:: WHAT IS EXPECTED ::
Here the job is to transcribe the data verbatim while leaving each picture out.

============

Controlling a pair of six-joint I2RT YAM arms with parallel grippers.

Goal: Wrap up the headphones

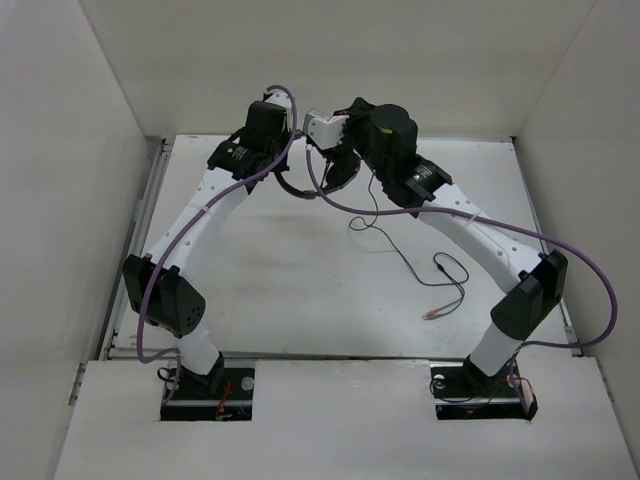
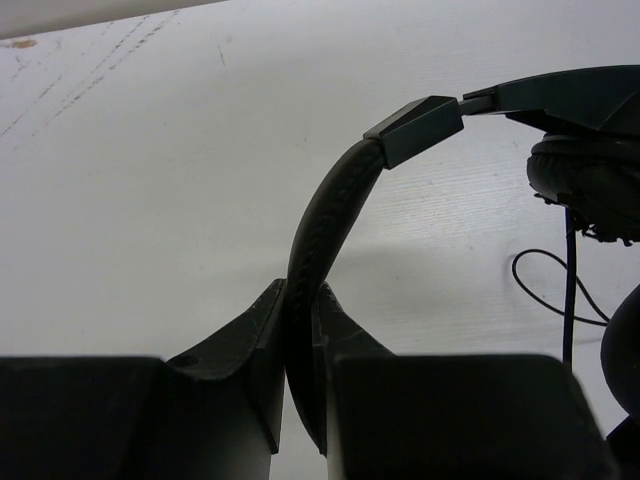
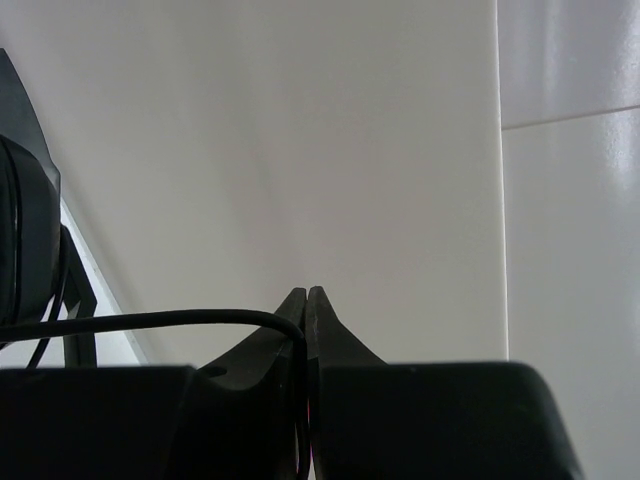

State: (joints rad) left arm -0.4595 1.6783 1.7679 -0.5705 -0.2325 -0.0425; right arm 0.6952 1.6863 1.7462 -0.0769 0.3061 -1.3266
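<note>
The black headphones are held up at the far middle of the table. My left gripper (image 2: 300,290) is shut on the padded headband (image 2: 322,225), which arcs up to an earcup (image 2: 590,180). In the top view the left gripper (image 1: 285,175) sits by the headband (image 1: 300,192) and earcup (image 1: 340,175). My right gripper (image 3: 307,292) is shut on the thin black cable (image 3: 150,320), raised and facing the back wall, with an earcup (image 3: 25,230) at its left. In the top view the right gripper (image 1: 348,108) is just behind the headset. The cable (image 1: 400,255) trails over the table to the pink and green plugs (image 1: 432,314).
Thick purple robot cables (image 1: 345,208) hang from both arms across the far middle. White walls (image 1: 340,60) close in the table at the back and both sides. A metal rail (image 1: 150,190) runs along the left edge.
</note>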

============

:: WRITTEN REPLY ::
Controlling a pair of six-joint I2RT YAM arms with parallel grippers.

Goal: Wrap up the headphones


State: (joints rad) left arm -0.4595 1.6783 1.7679 -0.5705 -0.2325 -0.0425; right arm 0.6952 1.6863 1.7462 -0.0769 0.3061 -1.3266
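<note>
The black headphones are held up at the far middle of the table. My left gripper (image 2: 300,290) is shut on the padded headband (image 2: 322,225), which arcs up to an earcup (image 2: 590,180). In the top view the left gripper (image 1: 285,175) sits by the headband (image 1: 300,192) and earcup (image 1: 340,175). My right gripper (image 3: 307,292) is shut on the thin black cable (image 3: 150,320), raised and facing the back wall, with an earcup (image 3: 25,230) at its left. In the top view the right gripper (image 1: 348,108) is just behind the headset. The cable (image 1: 400,255) trails over the table to the pink and green plugs (image 1: 432,314).
Thick purple robot cables (image 1: 345,208) hang from both arms across the far middle. White walls (image 1: 340,60) close in the table at the back and both sides. A metal rail (image 1: 150,190) runs along the left edge.
</note>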

Nothing remains to be done for this exercise.